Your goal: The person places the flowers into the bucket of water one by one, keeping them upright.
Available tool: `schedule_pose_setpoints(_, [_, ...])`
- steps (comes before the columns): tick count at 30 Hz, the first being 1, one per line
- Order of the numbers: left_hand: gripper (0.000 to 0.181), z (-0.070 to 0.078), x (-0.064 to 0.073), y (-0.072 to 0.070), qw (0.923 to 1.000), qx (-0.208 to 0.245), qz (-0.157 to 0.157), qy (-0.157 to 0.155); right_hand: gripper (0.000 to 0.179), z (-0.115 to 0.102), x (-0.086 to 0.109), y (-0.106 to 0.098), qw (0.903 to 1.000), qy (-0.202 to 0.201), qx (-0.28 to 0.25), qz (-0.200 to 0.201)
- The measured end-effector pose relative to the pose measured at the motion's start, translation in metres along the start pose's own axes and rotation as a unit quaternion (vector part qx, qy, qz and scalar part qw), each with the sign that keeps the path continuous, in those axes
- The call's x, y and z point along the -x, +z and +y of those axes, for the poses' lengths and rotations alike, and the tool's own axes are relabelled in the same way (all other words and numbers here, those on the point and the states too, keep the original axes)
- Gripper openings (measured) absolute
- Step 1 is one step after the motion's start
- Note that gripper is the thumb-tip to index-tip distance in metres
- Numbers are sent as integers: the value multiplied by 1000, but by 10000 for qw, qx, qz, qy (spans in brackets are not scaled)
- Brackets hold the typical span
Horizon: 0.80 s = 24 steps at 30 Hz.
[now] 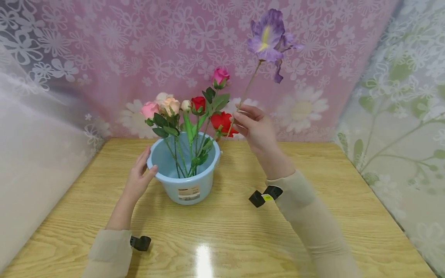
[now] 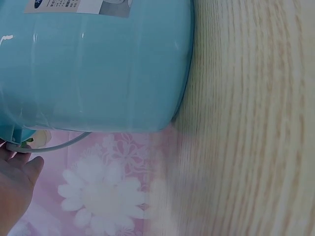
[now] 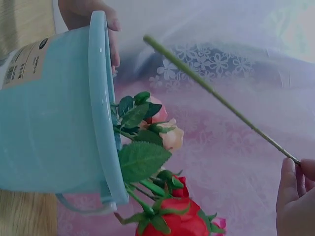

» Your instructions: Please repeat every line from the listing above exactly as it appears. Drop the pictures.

» Task response:
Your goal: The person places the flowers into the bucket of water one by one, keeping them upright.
Available tool: `schedule_pose_setpoints(_, [_, ...])`
- steps (comes before the columns): tick count at 30 Hz, the first being 1, one per line
- Order of the numbers: left_hand: gripper (0.000 to 0.181), z (-0.070 to 0.078), x (-0.064 to 0.073), y (-0.072 to 0.070), qw (0.923 to 1.000), qx (-0.208 to 0.245), qz (-0.157 to 0.157), qy (-0.157 to 0.155); right_hand: gripper (0.000 to 0.179), z (-0.115 to 0.102), x (-0.086 to 0.109), y (-0.106 to 0.098), qw (0.903 to 1.000), qy (-0.202 to 0.201), qx (-0.28 to 0.25), qz (-0.200 to 0.201)
- The measured end-effector pose relative to the pose measured at the motion's start, translation in metres along the start pose's own axes and rotation as a unit quaternion (vector part qx, qy, qz and scalar part qw), each with the sign that keeps the path continuous, in those axes
- The call's x, y and z point along the -x, +z and +y of those axes, for the poses' lengths and rotations alike, and the tool's own axes are relabelled in the same way (all other words and numbers here, those on the point and the states too, keep the original axes)
- Gripper openings (measured) absolute
- Step 1 is one step after the motion's start
- Note that gripper is the thumb-tip to index-tip distance in metres
- Numbers are sent as integers: the value multiplied by 1000, but by 10000 for qw, qx, qz, qy (spans in brackets are not scaled)
- Brackets hold the typical span
Horizon: 0.80 s = 24 steps at 30 Hz.
[now] 
[now] 
[now] 

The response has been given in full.